In this case, the receiver will never receive the packet with SN: 1, and it will send NACKs with no retransmission (as we dropped the packet), and it will end up sending a PLI. And this would happen to all receivers.

Something like what @ibc mentions above would reduce its impact I think. That said, I think that forwarding old packets with higher temporal layers could also break the video stream at the receiver side, but I haven't been able to demonstrate it so far :).

@jmillan
Copy link
Member Author

jmillan commented Feb 7, 2023

Yes @jcague, that's true. Indeed I misinterpreted that when reading this exactly from @ggarber article. I'll do some local tests to verify a second concern I have, and comment here later.

@jmillan
Copy link
Member Author

jmillan commented Feb 7, 2023

Before going forward with this draft I want to make sure what's causing the problem for #989. There, we can see that some Consumers are continuously receiving the T1 layer when they should receive the T0 only, and that extra T1 traffic cannot happen due to old packets (which is what this branch aims to avoid).

I have created a branch which logs info about each outgoing VP8 payloads. We'll try to repro #989 in the next days and see what is really happening.

@ibc
Copy link
Member

ibc commented Feb 7, 2023

Idea: let old packets with temporal layer greater than current temporal layer pass to the consuming endpoint UNTIL a keyframe (for the target spatial layer) is sent to it. Once a keyframe is received by the consuming endpoint there is no reason for the endpoint to request any keyframe via PLI.

@jmillan
Copy link
Member Author

jmillan commented Feb 8, 2023

Idea: let old packets with temporal layer greater than current temporal layer pass to the consuming endpoint UNTIL a keyframe (for the target spatial layer) is sent to it. Once a keyframe is received by the consuming endpoint there is no reason for the endpoint to request any keyframe via PLI.

Yep, that would make it.

EDIT: Indeed I can't see at the moment how it would do it. Can you expose it within a flow in order to understand it. Ie: #1009 (comment)?

@ibc
Copy link
Member

ibc commented Feb 8, 2023

Yep, that would make it.

EDIT: Indeed I can't see at the moment how it would do it. Can you expose it within a flow in order to understand it. Ie: #1009 (comment)?

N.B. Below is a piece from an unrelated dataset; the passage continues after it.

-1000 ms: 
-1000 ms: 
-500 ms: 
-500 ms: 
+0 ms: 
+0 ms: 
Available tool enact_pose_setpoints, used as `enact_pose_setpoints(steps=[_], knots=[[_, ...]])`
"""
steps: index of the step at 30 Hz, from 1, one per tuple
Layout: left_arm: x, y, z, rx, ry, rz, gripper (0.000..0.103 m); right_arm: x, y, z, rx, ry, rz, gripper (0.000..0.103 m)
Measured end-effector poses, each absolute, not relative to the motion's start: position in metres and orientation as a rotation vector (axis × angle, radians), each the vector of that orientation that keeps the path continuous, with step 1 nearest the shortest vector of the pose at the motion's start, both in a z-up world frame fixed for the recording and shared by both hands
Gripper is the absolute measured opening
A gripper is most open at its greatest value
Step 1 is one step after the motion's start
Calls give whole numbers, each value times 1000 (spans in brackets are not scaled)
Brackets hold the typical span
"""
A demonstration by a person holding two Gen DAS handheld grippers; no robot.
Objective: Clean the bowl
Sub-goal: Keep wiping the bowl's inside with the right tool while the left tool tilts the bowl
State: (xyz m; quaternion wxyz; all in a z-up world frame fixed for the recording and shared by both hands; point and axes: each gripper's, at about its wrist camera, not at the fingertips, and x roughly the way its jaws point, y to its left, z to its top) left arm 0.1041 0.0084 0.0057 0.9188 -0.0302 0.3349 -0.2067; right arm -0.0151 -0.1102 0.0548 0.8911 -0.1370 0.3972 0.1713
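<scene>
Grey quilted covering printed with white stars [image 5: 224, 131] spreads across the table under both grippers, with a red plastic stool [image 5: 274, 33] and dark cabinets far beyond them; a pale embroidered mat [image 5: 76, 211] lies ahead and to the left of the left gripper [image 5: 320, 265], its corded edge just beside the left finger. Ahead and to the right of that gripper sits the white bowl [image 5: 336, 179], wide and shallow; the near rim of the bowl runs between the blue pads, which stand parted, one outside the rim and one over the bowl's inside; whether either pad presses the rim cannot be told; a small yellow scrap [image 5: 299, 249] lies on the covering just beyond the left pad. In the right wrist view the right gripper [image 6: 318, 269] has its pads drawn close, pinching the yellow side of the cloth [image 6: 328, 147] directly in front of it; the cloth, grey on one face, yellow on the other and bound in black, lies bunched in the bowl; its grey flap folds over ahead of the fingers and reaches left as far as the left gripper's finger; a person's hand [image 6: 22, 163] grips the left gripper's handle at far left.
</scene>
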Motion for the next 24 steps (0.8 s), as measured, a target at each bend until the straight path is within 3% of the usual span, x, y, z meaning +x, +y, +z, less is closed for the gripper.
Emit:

It was a conceptual idea. I cannot correlate it with real changes in current code. Also, now I think it doesn't make sense. Imagine we are in spatial layer 1 all the time and suddenly we make temporal layer 0 the preferred one. At this point the issue described in this ticket may happen depending on circumstances (packet loss etc) but there is no keyframe involved at all since we have never switched the spatial layer. So ignore it please.

@ggarber
Copy link
Contributor

ggarber commented Feb 8, 2023

Sorry I'm late to the party. I don't think this change will help with #989 but any improvement in the layers forwarding that could help mitigate the (infrequent) decoding video artefacts we have seen it is welcomed.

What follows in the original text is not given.